A refreshingly simple definition of Mindfulness: “The ability to see what is going on in our heads, without getting carried away with it.”
…Mindfulness can sound deceptively easy. Practitioners sit in a comfortable position, close their eyes and simply notice the physical sensations in their body and the swirling thoughts in their brain. Using moment-to-moment, non-judgmental awareness, the aim is to observe these sensations without reacting to them. By doing so, meditators gradually recognize the fleeting nature of sensations, including pain, anger and frustration. In time, this allows practitioners to quiet the mind. If it all works as intended, this results in individuals who are less agitated, more focused and easier to work with.. . .
Constant Multi-Tasking and Zombie Executives
I increasingly see this in my coaching practice working with highly successful but highly stressed senior business people.
They are trying to leverage technology so that they can operate simultaneously in several locations. For example, they try to spend time with their kids while checking e-mail or having “quick” business negotiations on the phone while driving… I find that from one day to the next they often forget the details of what they said and what they committed themselves to.
These people are living zombie-like lives in which they move forward, sometimes with devastatingly killer intentions, but they aren’t fully alive.
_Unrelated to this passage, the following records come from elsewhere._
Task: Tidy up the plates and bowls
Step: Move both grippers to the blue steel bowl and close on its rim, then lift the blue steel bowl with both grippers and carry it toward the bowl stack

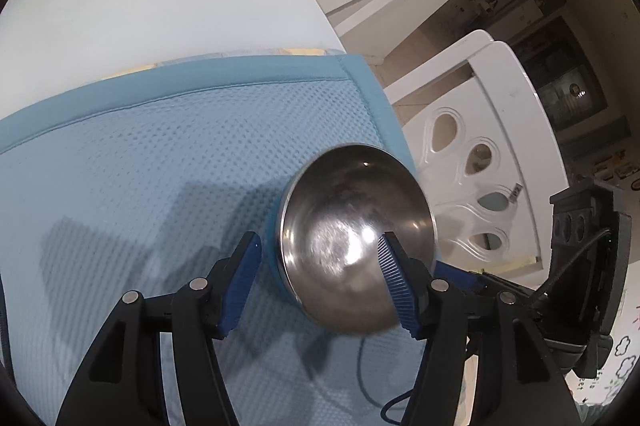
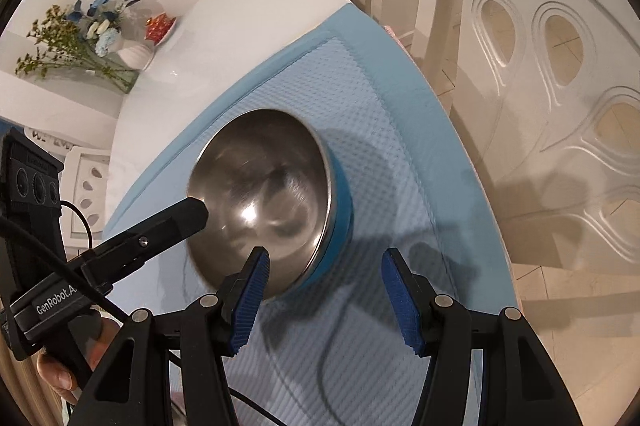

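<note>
Your steel bowl (image 1: 356, 238) sits low and right of centre in the left wrist view, on the blue mat (image 1: 160, 162) near its edge, so the padding cushions it on the white desk (image 1: 160, 6). Your left hand-held gripper (image 1: 318, 282) stands apart, one finger over the bowl's inside and one outside, nothing clamped. Your right hand-held gripper (image 2: 326, 296) is apart too, straddling the rim (image 2: 326, 226), likely for a rim grasp.

Steel bowl (image 1: 356, 238) silver with blue outer shell, on a light-blue waffle-weave mat (image 1: 160, 166) with plain darker-blue border, over a glossy white table (image 1: 160, 6); gripper pads (image 2: 250, 300) ribbed royal blue on black arms; white cut-out chairs (image 1: 472, 166) right.
</note>
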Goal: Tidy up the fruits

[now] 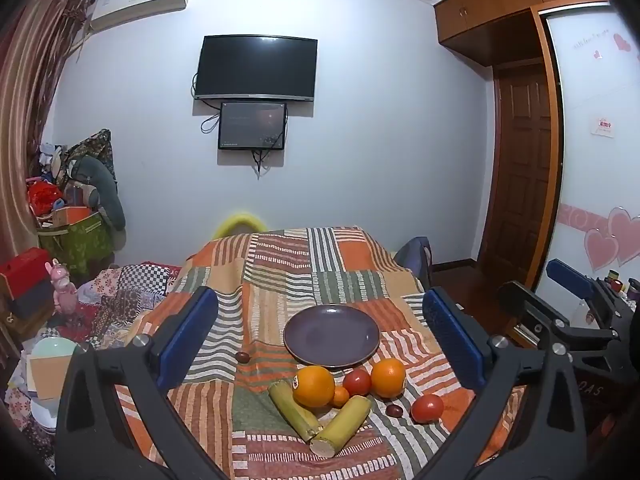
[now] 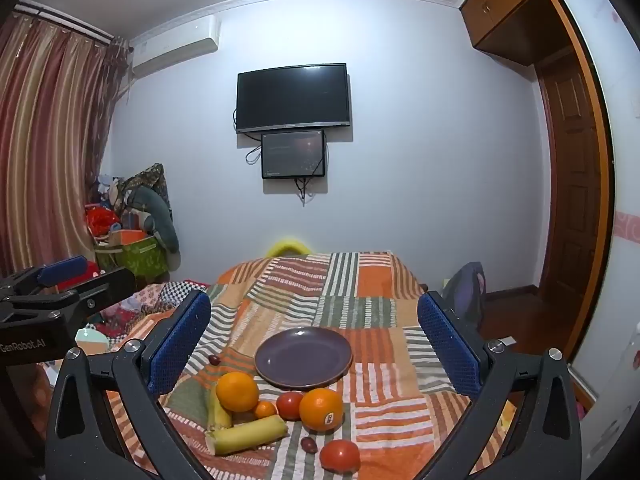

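On striped cloth, glossy oranges (image 1: pixel 314 386) crowd an empty purple plate (image 1: pixel 331 336); both claws (image 1: pixel 320 336) (image 2: pixel 314 344) gape.

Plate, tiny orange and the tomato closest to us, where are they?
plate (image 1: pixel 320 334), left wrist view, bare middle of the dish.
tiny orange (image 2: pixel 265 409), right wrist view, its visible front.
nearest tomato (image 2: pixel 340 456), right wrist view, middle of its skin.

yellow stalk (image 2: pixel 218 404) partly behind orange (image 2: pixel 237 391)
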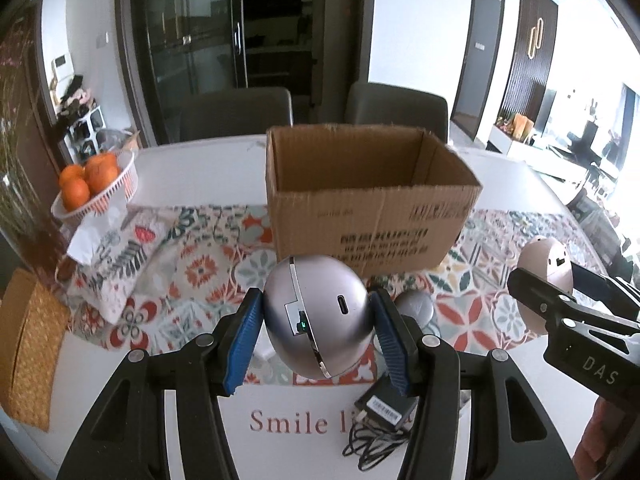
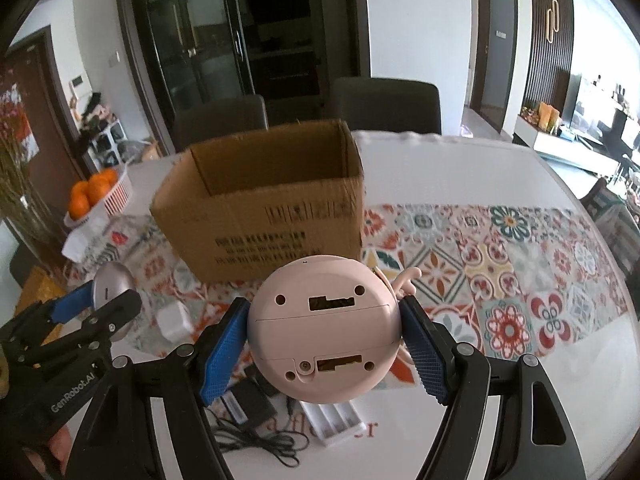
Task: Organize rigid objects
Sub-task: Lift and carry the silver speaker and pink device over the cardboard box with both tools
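My left gripper (image 1: 316,316) clamps one silver egg-shaped device (image 1: 316,312); my right gripper (image 2: 324,340) clamps one pink round toy (image 2: 322,328). Both are held in front of one open cardboard box (image 1: 372,216).

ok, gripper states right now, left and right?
Left gripper: closed on the silver egg-shaped device.
Right gripper: closed on the pink round toy.
Both held off the table, before the cardboard box.

Sitting clamped between blue pads above patterned mat: silver egg-shaped device (image 1: 316,316), port facing camera. Pink round toy (image 2: 324,328) likewise, underside showing. Open cardboard box (image 1: 368,200) standing behind.
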Available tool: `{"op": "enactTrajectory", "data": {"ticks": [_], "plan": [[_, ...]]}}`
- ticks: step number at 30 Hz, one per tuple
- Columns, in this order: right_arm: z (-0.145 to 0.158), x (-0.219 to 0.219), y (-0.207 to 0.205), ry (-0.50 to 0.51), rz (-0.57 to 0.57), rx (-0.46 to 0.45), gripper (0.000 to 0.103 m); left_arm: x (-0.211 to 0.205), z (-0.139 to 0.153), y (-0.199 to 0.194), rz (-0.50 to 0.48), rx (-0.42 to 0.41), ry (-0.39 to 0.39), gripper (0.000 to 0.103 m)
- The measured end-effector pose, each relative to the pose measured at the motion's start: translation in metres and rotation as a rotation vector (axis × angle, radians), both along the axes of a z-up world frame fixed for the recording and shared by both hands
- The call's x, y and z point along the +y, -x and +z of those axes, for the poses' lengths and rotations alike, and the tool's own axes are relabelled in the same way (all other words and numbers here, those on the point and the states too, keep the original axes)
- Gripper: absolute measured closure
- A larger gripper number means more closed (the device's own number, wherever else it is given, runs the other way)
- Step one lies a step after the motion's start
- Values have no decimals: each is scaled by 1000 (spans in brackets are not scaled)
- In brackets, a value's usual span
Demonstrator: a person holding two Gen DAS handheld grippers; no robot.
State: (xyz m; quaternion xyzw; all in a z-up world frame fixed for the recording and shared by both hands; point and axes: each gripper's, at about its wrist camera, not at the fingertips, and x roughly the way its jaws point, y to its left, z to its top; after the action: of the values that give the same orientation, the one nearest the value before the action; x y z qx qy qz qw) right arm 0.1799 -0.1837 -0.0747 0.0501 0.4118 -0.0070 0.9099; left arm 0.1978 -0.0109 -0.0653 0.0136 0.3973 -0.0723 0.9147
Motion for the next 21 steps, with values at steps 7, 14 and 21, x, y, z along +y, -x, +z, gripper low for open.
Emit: {"op": "enactTrajectory", "data": {"ticks": [7, 14, 21], "plan": [[21, 1, -15, -26, 5, -47, 28, -1, 24, -15, -21, -53, 1, 48], [42, 3, -37, -25, 15, -92, 28, 2, 42, -37, -26, -77, 27, 48], [63, 7, -58, -4, 32, -134, 28, 2, 58, -61, -23, -83, 26, 48]]}}
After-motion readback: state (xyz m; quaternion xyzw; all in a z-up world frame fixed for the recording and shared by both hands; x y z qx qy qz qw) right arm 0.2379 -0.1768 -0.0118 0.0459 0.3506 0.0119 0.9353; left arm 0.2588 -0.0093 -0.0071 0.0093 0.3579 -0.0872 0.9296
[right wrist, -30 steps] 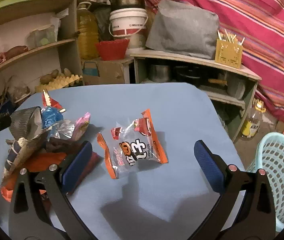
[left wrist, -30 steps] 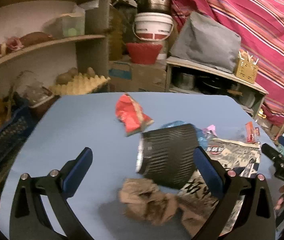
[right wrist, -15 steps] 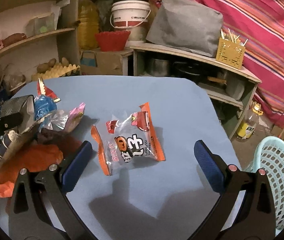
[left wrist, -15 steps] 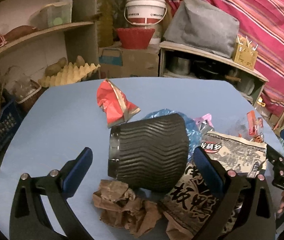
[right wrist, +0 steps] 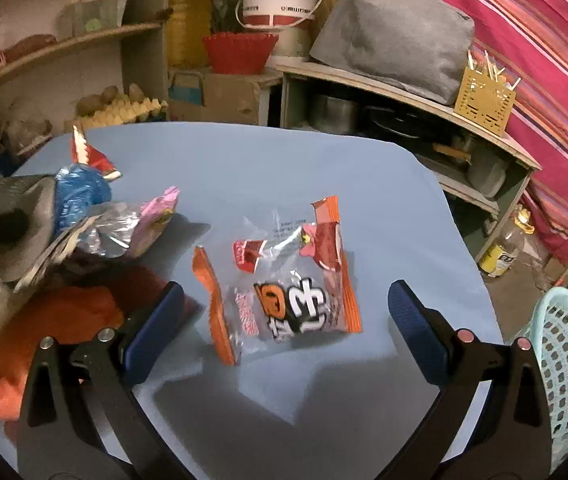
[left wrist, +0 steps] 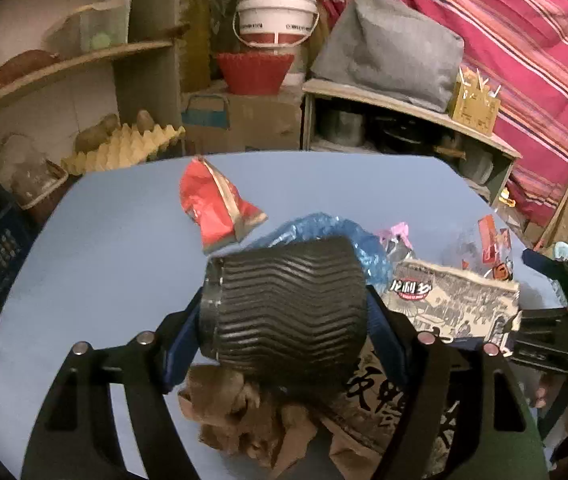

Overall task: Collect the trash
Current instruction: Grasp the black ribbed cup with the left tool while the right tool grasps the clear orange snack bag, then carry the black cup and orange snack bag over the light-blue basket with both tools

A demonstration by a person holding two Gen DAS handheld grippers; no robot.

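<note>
Dim, warm-lit storeroom. Blue table (right wrist: 284,160) in front; behind it curved wooden shelves (left wrist: 84,56) on the left with potatoes on egg trays (left wrist: 124,144). Centre: white bucket (left wrist: 276,16) above a red basin (left wrist: 254,70) (cardboard box beneath). Low shelf unit (right wrist: 403,92) bearing a grey cushion (right wrist: 391,32), pink striped cloth (right wrist: 543,20) hanging right
</note>
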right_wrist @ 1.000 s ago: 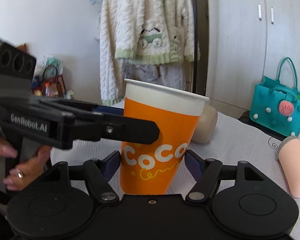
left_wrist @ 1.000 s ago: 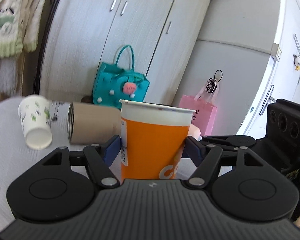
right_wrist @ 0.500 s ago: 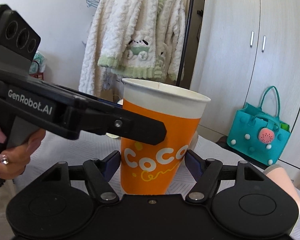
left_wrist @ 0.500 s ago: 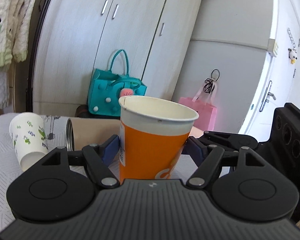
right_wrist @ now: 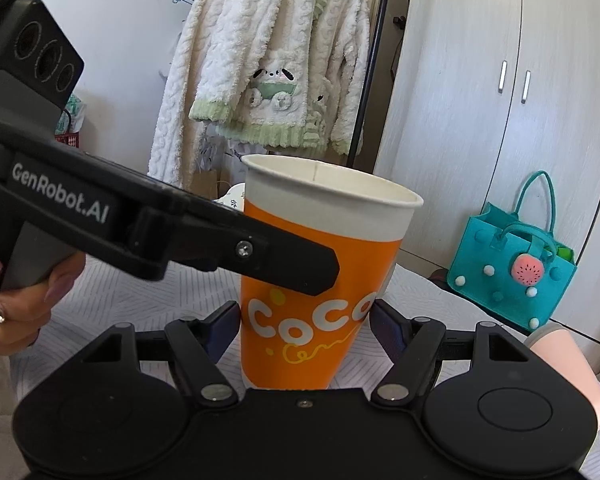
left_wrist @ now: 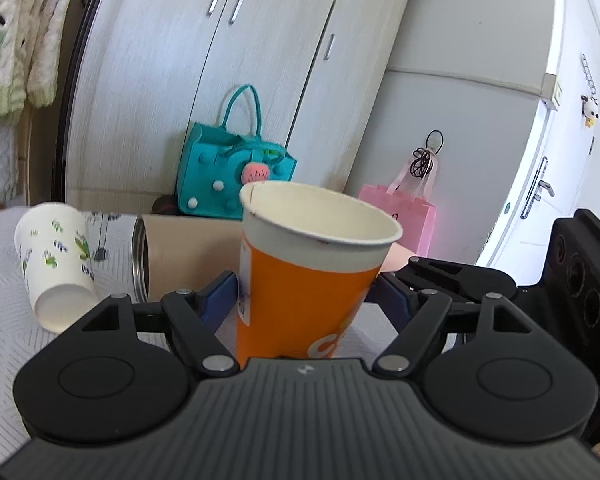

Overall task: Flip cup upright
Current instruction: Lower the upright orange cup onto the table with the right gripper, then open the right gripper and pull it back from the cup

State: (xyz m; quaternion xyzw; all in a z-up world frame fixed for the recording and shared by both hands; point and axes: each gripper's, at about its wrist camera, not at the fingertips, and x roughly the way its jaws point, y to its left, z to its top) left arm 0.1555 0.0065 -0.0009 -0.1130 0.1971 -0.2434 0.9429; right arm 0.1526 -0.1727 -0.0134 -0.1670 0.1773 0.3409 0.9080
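Observation:
An orange paper cup (left_wrist: pixel 300 280) with a white rim and "Coco" lettering stands mouth up, slightly tilted, between the fingers of both grippers. My left gripper (left_wrist: pixel 306 294) has its blue pads against the cup's sides. My right gripper (right_wrist: pixel 304 320) also has its pads against the cup (right_wrist: pixel 320 280). The left gripper's body (right_wrist: pixel 100 216) crosses the right wrist view from the left, held by a hand. The cup's base is hidden behind the gripper bodies.
A white paper cup with green prints (left_wrist: pixel 56 264) and a brown metal-rimmed tumbler (left_wrist: pixel 180 256) lie on their sides on the white tablecloth (left_wrist: pixel 4 320). A pink tumbler (right_wrist: pixel 568 364) lies at the right. A teal bag (left_wrist: pixel 232 176) and a pink bag (left_wrist: pixel 404 216) stand behind.
Both grippers and the orange cup have risen and tipped, so the cup's open mouth shows more from above. The grip on the cup has not changed.

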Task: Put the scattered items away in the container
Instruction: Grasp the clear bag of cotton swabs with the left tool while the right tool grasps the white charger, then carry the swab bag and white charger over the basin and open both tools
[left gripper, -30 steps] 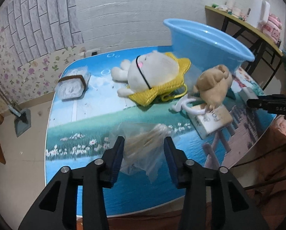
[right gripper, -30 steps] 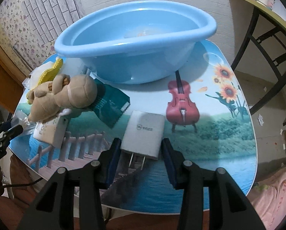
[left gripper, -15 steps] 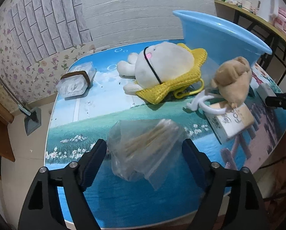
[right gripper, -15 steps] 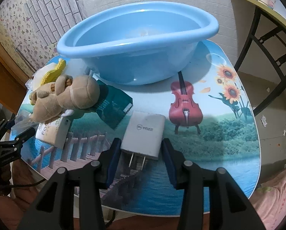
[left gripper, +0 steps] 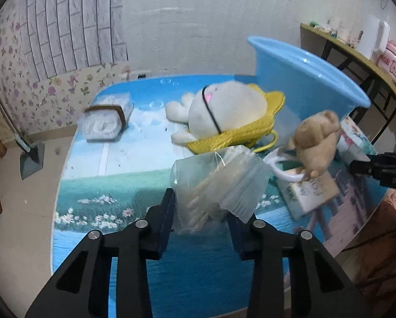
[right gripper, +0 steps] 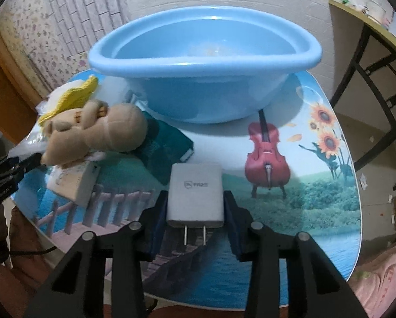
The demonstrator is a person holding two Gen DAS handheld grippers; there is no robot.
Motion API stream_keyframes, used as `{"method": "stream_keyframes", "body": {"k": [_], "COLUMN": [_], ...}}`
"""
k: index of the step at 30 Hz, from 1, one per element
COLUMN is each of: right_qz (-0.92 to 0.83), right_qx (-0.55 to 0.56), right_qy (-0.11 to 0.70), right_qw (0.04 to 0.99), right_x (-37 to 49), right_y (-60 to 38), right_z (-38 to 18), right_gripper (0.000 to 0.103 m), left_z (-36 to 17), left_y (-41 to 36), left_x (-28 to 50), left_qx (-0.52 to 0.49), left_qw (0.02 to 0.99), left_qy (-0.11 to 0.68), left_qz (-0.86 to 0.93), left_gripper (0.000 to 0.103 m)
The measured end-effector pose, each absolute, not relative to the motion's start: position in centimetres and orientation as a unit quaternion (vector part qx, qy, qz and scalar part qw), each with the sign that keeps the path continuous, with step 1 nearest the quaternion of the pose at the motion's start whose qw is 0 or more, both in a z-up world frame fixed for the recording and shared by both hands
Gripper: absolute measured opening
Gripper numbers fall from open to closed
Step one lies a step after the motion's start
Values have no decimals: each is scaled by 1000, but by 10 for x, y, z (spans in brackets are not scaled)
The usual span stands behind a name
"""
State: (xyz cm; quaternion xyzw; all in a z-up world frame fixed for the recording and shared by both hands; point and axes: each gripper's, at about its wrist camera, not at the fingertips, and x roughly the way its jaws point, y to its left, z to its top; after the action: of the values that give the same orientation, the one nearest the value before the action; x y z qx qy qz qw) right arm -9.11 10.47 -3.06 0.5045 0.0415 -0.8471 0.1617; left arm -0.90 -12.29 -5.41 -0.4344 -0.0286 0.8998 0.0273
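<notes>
**Q:** Left wrist view: what does the left gripper [left gripper: 200, 212] hold?

**A:** A clear plastic bag [left gripper: 219, 182] of pale sticks sits between its fingers, pinched at the lower end, and the jaws are closed part-way onto it. The bag appears raised off the table [left gripper: 113, 185]. At 12 o'clock from it lies a white plush [left gripper: 224, 111] on a yellow mesh bag [left gripper: 253, 132]. At 2 o'clock a tan plush [left gripper: 317, 140] rests over a white ring [left gripper: 280, 169] and a small box [left gripper: 312, 193]. At 10 o'clock lies a wrapped packet [left gripper: 105, 122].

**Q:** Right wrist view: what is the state of the right gripper [right gripper: 195, 212]?

**A:** Its jaws bracket a white charger [right gripper: 195, 196], prongs toward the camera. The pads stand at its two sides (whether they press it cannot be told). The charger lies on the printed tabletop.

**Q:** Where is the container?

**A:** The blue basin [right gripper: 205, 58] stands at 12 o'clock from the charger, at the far side of the table. In the left view it lies at 1 o'clock, behind the plush toys. A dark green packet [right gripper: 166, 148] lies between charger and basin, at 11 o'clock. The tan plush appears at 10 o'clock, with the tip of the left gripper just beside it at the frame's 9 o'clock edge.
</notes>
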Motion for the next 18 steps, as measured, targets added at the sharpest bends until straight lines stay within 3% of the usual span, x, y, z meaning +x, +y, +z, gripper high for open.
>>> {"method": "stream_keyframes", "body": {"k": [10, 18], "right_qz": [-847, -867], "right_qx": [464, 416], "right_qy": [14, 12], "right_qw": [258, 276], "right_x": [-75, -76], "right_y": [89, 93], "right_z": [12, 45], "right_gripper": [39, 39], "left_z": [-2, 25], "left_y": [-112, -96], "left_x": [0, -18], "left_qx": [-393, -378], "left_qw": [45, 63], "left_qy": [-14, -15], "left_qz": [918, 924], "left_gripper": [34, 34]}}
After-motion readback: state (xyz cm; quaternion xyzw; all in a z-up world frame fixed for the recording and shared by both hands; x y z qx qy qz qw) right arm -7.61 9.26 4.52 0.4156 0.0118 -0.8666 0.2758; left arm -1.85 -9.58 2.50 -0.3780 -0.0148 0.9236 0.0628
They seem to be driven and controlled by an external force that often contradicts their heartfelt desires – to be loving and supportive with close relatives, to make a genuinely positive difference in the world, to enjoy themselves and to stretch and grow their abilities and talents.
Many of these themes are echoed in a recent article in the Harvard Business Review: Why Some Men Pretend to Work 80-Hour Weeks
A few excerpts:
…many professional jobs, expectations that one be an “ideal worker”—fully devoted to and available for the job, with no personal responsibilities or interests that interfere with this commitment to work—are widespread. We often think of problems with these expectations as women’s problems. But men too may struggle with them.
..They complained to me of children crying when they missed their soccer games, of poor health and substance addictions caused by how they worked, and of a general sense of feeling “overworked and underfamilied.”